А потом не раз говорила, что когда прекратится весь этот ад, она увезет меня в Палестину и удочерит. Но этому не суждено было случиться, маму Агнешку убил немецкий офицер по имени Христиан Рейтенбах, он часто крутился у больницы, наверное, что-то подозревал. Я несколько раз слышала, как он пытается заговорить с ней по-венгерски, но она всегда молчала. Однажды она задерживалась, и я осторожно выбралась, чтобы поискать её. Но увидела только, как Рейтенбах и один еврей, которому он, наверное, приказал помогать, несли её тело и закапывали за бараками.
Я снова пряталась, к тому времени я уже хорошо выучила больницу, а когда пришла Красная армия вернулась с ними в Москву.

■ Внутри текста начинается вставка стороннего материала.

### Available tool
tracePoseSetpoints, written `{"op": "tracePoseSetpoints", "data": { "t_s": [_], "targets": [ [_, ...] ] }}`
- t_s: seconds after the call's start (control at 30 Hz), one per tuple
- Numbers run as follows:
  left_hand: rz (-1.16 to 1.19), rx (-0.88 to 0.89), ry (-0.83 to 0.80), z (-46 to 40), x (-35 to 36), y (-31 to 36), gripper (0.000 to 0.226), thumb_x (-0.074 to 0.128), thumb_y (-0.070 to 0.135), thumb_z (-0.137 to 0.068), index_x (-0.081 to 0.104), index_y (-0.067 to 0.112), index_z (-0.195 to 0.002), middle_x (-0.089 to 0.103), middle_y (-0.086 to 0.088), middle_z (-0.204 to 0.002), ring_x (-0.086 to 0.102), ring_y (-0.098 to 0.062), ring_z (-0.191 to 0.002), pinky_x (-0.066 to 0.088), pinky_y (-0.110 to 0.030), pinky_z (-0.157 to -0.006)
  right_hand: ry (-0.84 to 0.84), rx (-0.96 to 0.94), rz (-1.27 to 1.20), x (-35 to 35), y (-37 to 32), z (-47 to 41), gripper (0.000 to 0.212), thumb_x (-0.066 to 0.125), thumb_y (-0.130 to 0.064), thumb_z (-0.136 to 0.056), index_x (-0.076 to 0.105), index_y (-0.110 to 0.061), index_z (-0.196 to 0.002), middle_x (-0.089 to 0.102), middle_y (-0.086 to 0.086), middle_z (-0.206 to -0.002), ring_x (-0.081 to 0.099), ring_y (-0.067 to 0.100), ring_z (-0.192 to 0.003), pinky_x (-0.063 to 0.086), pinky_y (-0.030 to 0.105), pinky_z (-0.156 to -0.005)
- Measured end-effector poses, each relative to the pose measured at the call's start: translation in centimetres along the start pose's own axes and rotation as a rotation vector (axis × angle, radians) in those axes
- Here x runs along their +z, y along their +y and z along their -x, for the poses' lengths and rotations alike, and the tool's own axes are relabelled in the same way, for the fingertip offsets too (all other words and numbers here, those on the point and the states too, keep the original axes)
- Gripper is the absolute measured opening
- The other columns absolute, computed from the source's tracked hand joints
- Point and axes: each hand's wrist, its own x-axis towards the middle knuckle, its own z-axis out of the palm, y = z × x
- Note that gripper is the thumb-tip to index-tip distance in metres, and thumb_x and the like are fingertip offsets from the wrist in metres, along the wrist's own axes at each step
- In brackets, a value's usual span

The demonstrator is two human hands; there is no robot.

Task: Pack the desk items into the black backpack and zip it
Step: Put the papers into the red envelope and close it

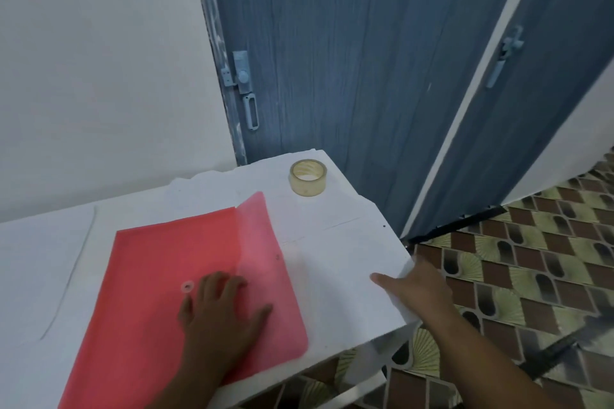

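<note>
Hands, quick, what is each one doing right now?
Left hand: open, flat on the red plastic folder.
Right hand: open, at the white desk edge.

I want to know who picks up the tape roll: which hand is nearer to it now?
Right, slightly. The right hand rests at the desk's right edge, below the tape roll. The left hand lies flat on the red folder, farther away.

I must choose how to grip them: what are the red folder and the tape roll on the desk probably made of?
Red folder: probably thin plastic with a matte finish; its open flap lets the white desk show through faintly. Tape roll: clear, yellowish glossy plastic film, wound in a ring; you can see through its wall.
</note>
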Motion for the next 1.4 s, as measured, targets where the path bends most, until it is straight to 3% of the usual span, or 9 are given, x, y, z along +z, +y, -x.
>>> {"op": "tracePoseSetpoints", "data": {
  "t_s": [0.17, 0.37, 0.7, 0.87, 1.0, 1.2, 1.27, 1.33, 1.4],
  "targets": [
    [0.04, -0.062, -0.003, 0.1, 0.0, 0.1, 0.073, 0.042, 0.087, -0.066, 0.056, 0.04, -0.121, 0.039, -0.005, -0.149, 0.027, -0.022, -0.147, 0.021, -0.055, -0.116, -0.021, -0.044, -0.23, -3.6, 1.4, -0.8, 0.067, 0.095, -0.024, -0.063, 0.047, -0.016, -0.11, 0.059, 0.001, -0.107, 0.058, 0.019, -0.091, 0.046, 0.032, -0.07],
    [0.061, -0.051, 0.032, 0.2, 0.0, 0.1, 0.075, 0.045, 0.085, -0.066, 0.056, 0.036, -0.121, 0.042, -0.007, -0.149, 0.031, -0.025, -0.146, 0.021, -0.055, -0.115, 0.016, -0.274, -0.302, -6.6, -1.3, 1.1, 0.034, 0.081, -0.028, -0.081, 0.061, 0.0, -0.078, 0.069, 0.011, -0.079, 0.062, 0.015, -0.065, 0.042, 0.026, -0.055],
    [0.251, -0.048, 0.179, 0.2, 0.2, -0.3, 0.057, 0.055, 0.066, -0.071, 0.041, 0.032, -0.114, 0.05, 0.01, -0.122, 0.052, -0.02, -0.121, 0.031, -0.047, -0.103, 0.04, -0.858, -0.332, -9.5, -11.2, 10.2, 0.027, 0.074, -0.033, -0.088, 0.056, -0.053, -0.094, 0.055, -0.051, -0.091, 0.055, -0.022, -0.092, 0.046, 0.004, -0.057],
    [0.165, -0.12, 0.114, 0.2, 0.1, -0.1, 0.082, 0.063, 0.076, -0.061, 0.039, 0.025, -0.121, 0.052, 0.001, -0.12, 0.052, -0.025, -0.118, 0.035, -0.047, -0.105, 0.033, -0.874, -0.881, -7.4, -15.2, 12.3, 0.022, 0.075, -0.016, -0.088, 0.064, -0.032, -0.1, 0.072, -0.026, -0.093, 0.07, 0.0, -0.086, 0.056, 0.015, -0.067],
    [0.116, -0.191, 0.019, 0.2, -0.5, 0.4, 0.103, 0.055, 0.083, -0.064, 0.044, 0.015, -0.14, 0.053, -0.008, -0.136, 0.043, -0.028, -0.135, 0.023, -0.044, -0.116, -0.282, -0.491, -1.227, -1.7, -16.5, 9.8, 0.019, 0.066, -0.013, -0.095, 0.066, -0.014, -0.114, 0.077, -0.001, -0.104, 0.073, 0.016, -0.095, 0.059, 0.035, -0.085],
    [0.273, -0.352, -0.22, 1.6, 0.0, -0.9, 0.093, 0.085, 0.076, -0.046, 0.059, 0.029, -0.122, 0.062, -0.005, -0.137, 0.051, -0.025, -0.132, 0.036, -0.039, -0.114, -0.3, -0.371, -0.754, 7.7, -12.9, 6.8, 0.012, 0.07, -0.031, -0.092, 0.067, -0.024, -0.102, 0.074, -0.007, -0.093, 0.071, 0.019, -0.093, 0.057, 0.029, -0.075],
    [0.378, -0.334, -0.223, 2.0, 0.9, -2.1, 0.081, 0.089, 0.07, -0.04, 0.062, 0.027, -0.102, 0.072, 0.002, -0.104, 0.064, -0.018, -0.103, 0.054, -0.03, -0.091, -0.227, -0.441, -0.583, 9.0, -11.4, 6.1, 0.019, 0.072, -0.032, -0.09, 0.06, -0.028, -0.104, 0.07, -0.011, -0.097, 0.068, 0.015, -0.095, 0.051, 0.02, -0.07],
    [0.384, -0.248, -0.038, 1.5, 0.4, -1.6, 0.054, 0.062, 0.059, -0.082, 0.065, 0.013, -0.111, 0.07, -0.002, -0.097, 0.065, -0.021, -0.098, 0.052, -0.041, -0.09, -0.186, -0.495, -0.459, 9.6, -10.3, 5.3, 0.039, 0.074, -0.03, -0.089, 0.049, -0.029, -0.12, 0.066, -0.008, -0.112, 0.064, 0.014, -0.102, 0.048, 0.015, -0.072],
    [0.248, -0.114, 0.057, 0.5, -1.1, 0.4, 0.063, 0.039, 0.057, -0.085, 0.062, 0.015, -0.125, 0.062, -0.002, -0.121, 0.052, -0.024, -0.125, 0.034, -0.052, -0.109, -0.119, -0.589, -0.296, 9.8, -9.8, 4.9, 0.066, 0.078, -0.027, -0.086, 0.036, -0.029, -0.136, 0.058, -0.001, -0.133, 0.06, 0.016, -0.111, 0.053, 0.023, -0.085]
  ]
}}
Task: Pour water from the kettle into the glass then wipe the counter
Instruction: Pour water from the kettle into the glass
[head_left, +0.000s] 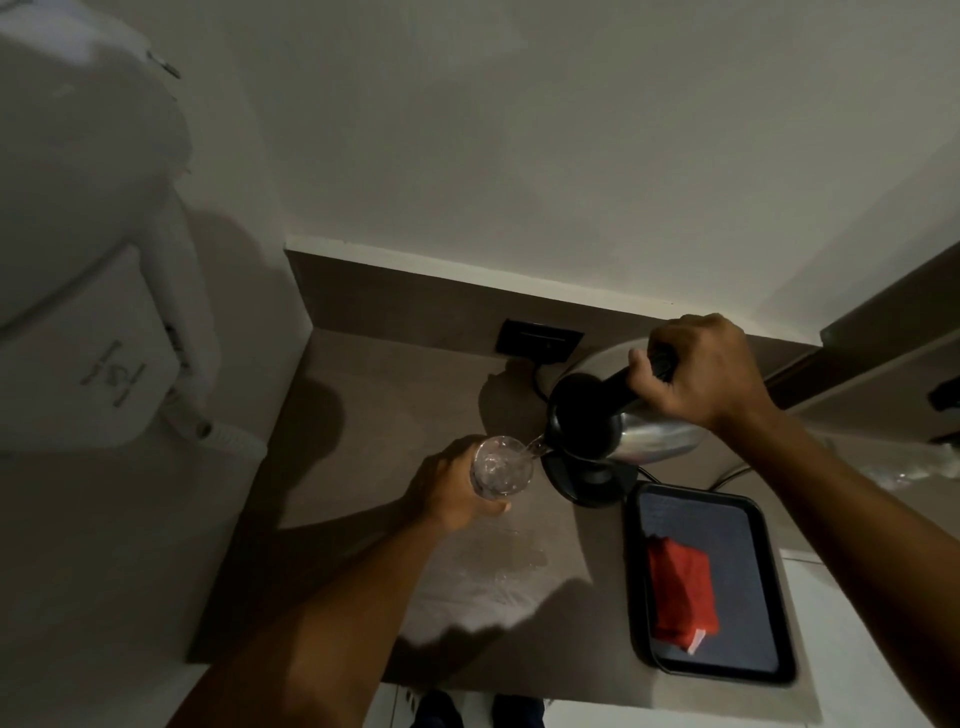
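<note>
both hands are busy at the counter (363, 415): the right hand (698, 371) is clenched around the black handle of the kettle (613, 431), tipping its spout toward the glass (501, 467), which the left hand (452, 488) grips from the side, held up just above the counter. water runs from the spout into the glass mouth, so the pour looks to be underway. behind and below the kettle sits its dark base (592, 486), and to the right of that base lies a dark tray (711, 670) holding a folded red cloth (680, 592). below the glass a wet patch (498, 566) already shines on the counter. the risk now is overfilling or tilting too fast, sending more water past the rim; a wet glass could also slip.
</note>
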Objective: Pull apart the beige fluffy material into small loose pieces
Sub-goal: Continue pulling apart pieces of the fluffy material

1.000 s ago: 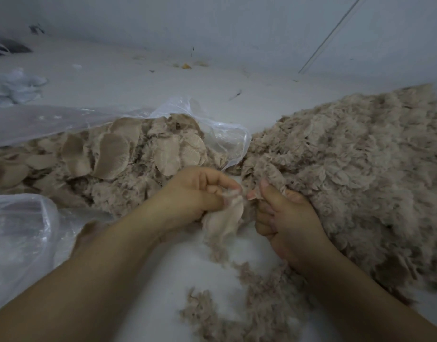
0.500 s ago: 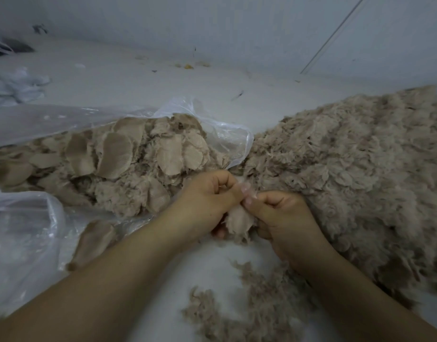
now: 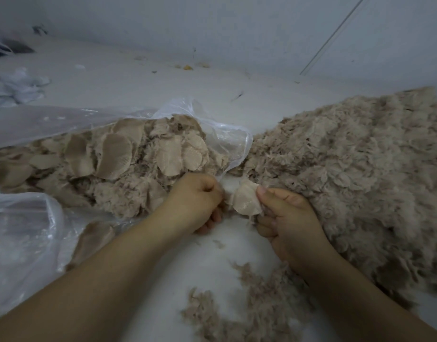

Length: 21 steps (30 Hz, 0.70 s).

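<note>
Compared with half a second ago, both hands have drawn slightly apart. One beige piece (image 3: pixel 246 201) is stretched between them: the left hand (image 3: pixel 195 202), curled as a fist, grips its left edge, and the right hand (image 3: pixel 286 218) pinches its right edge with the thumb. One clear plastic bag (image 3: pixel 227 134) of pressed pieces lies at left, and one fluffy pile (image 3: pixel 360 174) at right. No writing is readable.

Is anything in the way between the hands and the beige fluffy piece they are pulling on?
No, nothing visible is in the way. The left hand and the right hand both already grip the beige piece directly, one on each side. The plastic bag lies just behind it, and the fluffy pile sits to the right.
</note>
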Tool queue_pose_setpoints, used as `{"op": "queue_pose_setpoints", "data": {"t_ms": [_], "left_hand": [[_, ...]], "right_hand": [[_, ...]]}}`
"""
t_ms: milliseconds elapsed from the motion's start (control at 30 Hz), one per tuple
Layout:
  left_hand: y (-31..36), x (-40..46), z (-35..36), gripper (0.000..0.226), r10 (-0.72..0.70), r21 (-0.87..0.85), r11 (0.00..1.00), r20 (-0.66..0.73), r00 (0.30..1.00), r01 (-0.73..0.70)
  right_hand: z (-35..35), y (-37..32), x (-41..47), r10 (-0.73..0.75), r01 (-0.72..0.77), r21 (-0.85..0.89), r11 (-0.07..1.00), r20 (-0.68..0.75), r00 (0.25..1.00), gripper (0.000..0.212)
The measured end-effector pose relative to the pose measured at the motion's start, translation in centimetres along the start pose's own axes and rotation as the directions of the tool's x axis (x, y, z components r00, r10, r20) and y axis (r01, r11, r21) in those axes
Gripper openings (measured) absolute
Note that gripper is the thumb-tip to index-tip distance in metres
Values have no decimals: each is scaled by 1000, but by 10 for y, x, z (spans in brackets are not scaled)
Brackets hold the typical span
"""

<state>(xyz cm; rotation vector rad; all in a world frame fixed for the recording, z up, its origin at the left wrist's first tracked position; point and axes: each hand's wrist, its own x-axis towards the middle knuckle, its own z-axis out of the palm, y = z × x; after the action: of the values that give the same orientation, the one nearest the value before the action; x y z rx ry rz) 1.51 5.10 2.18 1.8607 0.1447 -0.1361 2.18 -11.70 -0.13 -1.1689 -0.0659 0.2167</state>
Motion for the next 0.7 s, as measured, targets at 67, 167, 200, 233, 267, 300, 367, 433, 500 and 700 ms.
{"op": "queue_pose_setpoints", "data": {"t_ms": [67,167,200,233,267,300,367,433,500,700], "left_hand": [[-1,-7,2,24,-51,32,998,216,975,45],[0,-19,5,20,-67,25,998,536,842,64],[1,-19,5,17,-40,19,999,533,845,35],[2,-18,4,12,-10,4,1000,487,874,9],[3,-16,3,14,15,-22,1000,419,908,-6],[4,-14,3,27,25,-59,998,355,935,-4],[5,-11,3,52,26,-144,989,273,962,14],[4,-12,8,46,97,-198,979,219,971,-53],[1,-11,12,19,170,-178,973,121,978,-147],[4,-12,3,3,221,-308,941,251,943,-139]], "right_hand": [[0,-1,0,9,-9,14,1000,-8,1000,38],[0,-3,-2,29,-29,6,1000,0,1000,33],[0,-3,-2,28,-28,6,1000,8,1000,33],[1,-4,-2,25,-25,7,1000,15,1000,33],[1,-4,-2,23,-23,6,1000,21,1000,33],[2,-4,-2,21,-21,3,1000,26,999,35],[2,-4,-2,21,-21,-2,1000,34,999,38],[2,-4,-2,19,-19,-7,1000,36,999,40],[2,-4,-2,25,-25,12,1000,23,999,39],[0,-5,-2,22,-23,21,999,75,997,31]]}}
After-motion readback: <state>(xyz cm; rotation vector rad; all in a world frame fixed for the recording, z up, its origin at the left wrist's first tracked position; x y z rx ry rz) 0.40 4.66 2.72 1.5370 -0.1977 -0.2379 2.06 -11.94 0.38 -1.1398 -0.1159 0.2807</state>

Вас я заметила, когда вы говорили с другом. Сначала вы хмурились, но увидели что-то интересное и заулыбались. Эта улыбка показалась мне очень знакомой, точно так же улыбалась ваша сестра. Сначала я не придала значения этим воспоминаниям, но когда объявили ваш доклад, у меня уже не было сомнений, я знала, что у мамы Агнешки есть младший брат и сразу поняла, кто передо мной.
Наверное, я не должна выражать радость в печальном письме, но такая возможность может и не повториться. Хочу вам сказать: вы не должны грустить, вашей сестре должно быть очень хорошо в раю. Я тоже хочу попасть в рай, чтобы встретить своих родителей и маму Агнешку. Я не верю, что они просто перестали жить, как сгоревшие свечи, скорее всего, они продолжают жить в раю.
Напишите мне, если посчитаете нужным, я буду рада.
С уважением Марта Гловацкая.»
Хана сложила письмо.
– Ты разговаривал с ней?
– На глазах у советской делегации? Я бы её погубил.
– Верно. Но мы должны что-то предпринять, – решительно сказала Хана. – Мы можем пригласить в Израиль эту девушку.
– Мы должны жить, как раньше. Увы, мы можем только навредить. Девушка поступила импульсивно, этому порыву нельзя потакать, мне остается добавить только «к сожалению».
– Ты ей не веришь? Она знает, где похоронена твоя сестра. Ты же так мечтал найти её все это время.
– Живую.
– Марта последняя из тех, кого Агнеш видела живой.